As for the threats that returnees face upon their arrival back in Chechnya, the report notes that while the number of zachistki decreased significantly in 2004, “cases of disappearances, torture and severe beatings, as well as destruction of property and looting, both perpetrated by local and federal forces or rebel groups, were still reported in high numbers. Memorial, which systematically monitored the situation in approximately one-third of Chechnya’s territory, recorded 194 people ‘disappeared’ in Chechnya in the first half of 2004. Impunity for human rights abuses by federal or pro-Russian forces continued to prevail, as the authorities failed to carry out independent and impartial investigations and bring suspected perpetrators to justice.”
According to the Norwegian Refugee Council, some 150,000 Chechens who have fled the past decade’s two conflicts are scattered across Russia. They include 43,000 in neighboring Ingushetia, where authorities closed the last of six tent camps this June.

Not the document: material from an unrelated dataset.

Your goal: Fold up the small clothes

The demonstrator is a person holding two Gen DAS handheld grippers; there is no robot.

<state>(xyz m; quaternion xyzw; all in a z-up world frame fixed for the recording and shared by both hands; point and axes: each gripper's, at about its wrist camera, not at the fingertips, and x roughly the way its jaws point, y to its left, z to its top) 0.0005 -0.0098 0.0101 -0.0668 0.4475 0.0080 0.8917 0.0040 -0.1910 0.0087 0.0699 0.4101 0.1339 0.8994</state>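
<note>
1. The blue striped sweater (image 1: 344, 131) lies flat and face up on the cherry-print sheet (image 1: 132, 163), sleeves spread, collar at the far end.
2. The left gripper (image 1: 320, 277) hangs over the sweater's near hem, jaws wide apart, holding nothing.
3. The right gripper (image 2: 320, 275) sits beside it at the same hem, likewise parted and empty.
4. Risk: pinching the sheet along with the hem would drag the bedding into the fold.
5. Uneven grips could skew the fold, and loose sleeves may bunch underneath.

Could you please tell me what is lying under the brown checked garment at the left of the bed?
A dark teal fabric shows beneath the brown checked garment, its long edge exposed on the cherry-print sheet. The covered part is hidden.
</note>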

Meanwhile, some 209,000 uprooted people live in precarious conditions within Chechnya itself.
Meanwhile, the Vienna-based International Helsinki Federation for Human Rights published an appeal on November 2 calling on European Union member-states “to insist that the Russian government adheres to its obligations under international human rights and humanitarian law.” These include the resolution passed by the Parliamentary Assembly of the Council of Europe in October urging the Russian government, among other things, “to take additional measures to eliminate the climate of impunity in the Chechen Republic.” Russian authorities “persist in conducting a policy of force in the Republic and seem unwilling to change their approach despite the failure of their actions to bring stability to the region,” the appeal stated.